Wherever pictures appear in the listing below, leave them out, and copy exactly, and only, everything from the line with "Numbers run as" down to the line with "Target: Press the".

[Start of Attachment]

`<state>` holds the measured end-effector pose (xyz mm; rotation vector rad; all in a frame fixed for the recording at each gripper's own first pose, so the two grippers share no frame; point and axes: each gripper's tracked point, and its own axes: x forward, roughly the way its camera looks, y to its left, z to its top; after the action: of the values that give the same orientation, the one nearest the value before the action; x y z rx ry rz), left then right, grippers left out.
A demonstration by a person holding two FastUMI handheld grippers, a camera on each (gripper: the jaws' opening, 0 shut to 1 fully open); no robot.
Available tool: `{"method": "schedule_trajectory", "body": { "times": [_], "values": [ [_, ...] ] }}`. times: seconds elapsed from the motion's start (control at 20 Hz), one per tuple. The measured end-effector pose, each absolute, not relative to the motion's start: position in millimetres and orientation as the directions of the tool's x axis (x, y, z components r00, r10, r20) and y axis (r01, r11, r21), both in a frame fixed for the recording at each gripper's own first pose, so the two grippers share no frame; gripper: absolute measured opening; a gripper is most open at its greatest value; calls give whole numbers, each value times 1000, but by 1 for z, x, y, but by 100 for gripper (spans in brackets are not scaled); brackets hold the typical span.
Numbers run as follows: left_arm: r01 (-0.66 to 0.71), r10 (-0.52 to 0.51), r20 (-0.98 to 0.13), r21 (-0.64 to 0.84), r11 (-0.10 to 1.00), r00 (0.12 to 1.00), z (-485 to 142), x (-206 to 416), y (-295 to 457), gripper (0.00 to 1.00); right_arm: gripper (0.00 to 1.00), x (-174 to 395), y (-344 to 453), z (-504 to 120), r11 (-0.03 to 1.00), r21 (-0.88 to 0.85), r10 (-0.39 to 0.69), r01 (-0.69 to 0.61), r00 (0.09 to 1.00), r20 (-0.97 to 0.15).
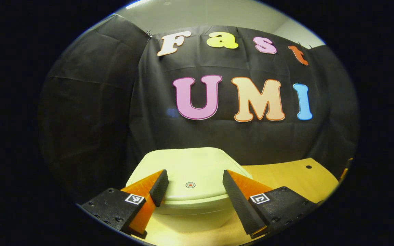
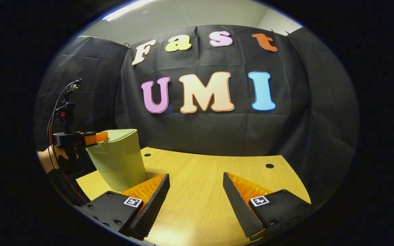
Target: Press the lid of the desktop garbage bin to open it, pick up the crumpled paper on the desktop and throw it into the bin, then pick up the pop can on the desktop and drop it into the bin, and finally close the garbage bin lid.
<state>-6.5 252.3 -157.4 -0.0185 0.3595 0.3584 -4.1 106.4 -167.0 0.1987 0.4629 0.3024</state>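
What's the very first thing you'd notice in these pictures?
The pale green bin with its lid shut, right in front of the open left claw. In the right gripper view the bin stands at the left end of the wooden table, with the left claw at its lid, while the right claw hangs open above bare wood.

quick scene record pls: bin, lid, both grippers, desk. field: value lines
bin: pale green bin standing upright at the desk's left end
lid: lid down, closed; round target mark near its front edge
left gripper: left gripper open, fingers either side of the mark, just above the lid; contact unclear
right gripper: right gripper open, nothing held, above the desk to the right of the bin
desk: wooden desk, bare where seen
hand: hand holding the left gripper
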Motion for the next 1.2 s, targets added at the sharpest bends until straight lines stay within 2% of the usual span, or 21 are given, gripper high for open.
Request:
{"method": "schedule_trajectory", "body": {
  "times": [0.1,0.35,0.75,1.2],
  "values": [
    [-336,336,-329,58,940,883,-151,-6,244,94,98,6,95,-146,941,252,307,-224,880,-362],
    [-210,214,-161,44,977,963,-97,15,176,93,98,32,66,-88,959,238,211,-156,951,-227],
    [-74,57,-139,-114,991,989,-79,24,91,93,98,36,48,-41,970,211,148,-121,982,-120],
    [12,-22,-105,-99,995,994,-58,17,52,93,98,30,42,-34,970,218,136,-110,985,-106]
  ]
}}
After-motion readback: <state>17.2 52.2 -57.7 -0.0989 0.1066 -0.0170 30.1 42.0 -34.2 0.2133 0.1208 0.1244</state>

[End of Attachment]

Exercise answer:
Numbers run as follows: left_arm: r01 (-0.66 to 0.71), r10 (-0.52 to 0.51), r20 (-0.98 to 0.13), r21 (-0.64 to 0.84), r11 (-0.10 to 1.00), r00 (0.12 to 1.00), z (-485 to 142), x (-206 to 416), y (-295 to 457), gripper (0.00 to 1.00); right_arm: gripper (0.00 to 1.00), x (-174 to 395), y (-344 to 453), z (-504 to 120), r11 (-0.03 to 1.00), r21 (-0.88 to 0.85), r10 (-0.39 to 0.69), r01 (-0.69 to 0.61), r00 (0.09 to 1.00), r20 (-0.97 to 0.15).
Target: Press the lid of the desktop garbage bin to open it, pick up the crumpled paper on the desktop and throw it into the bin, then pick up the pop can on the desktop and drop it into the bin, and finally close the garbage bin lid.

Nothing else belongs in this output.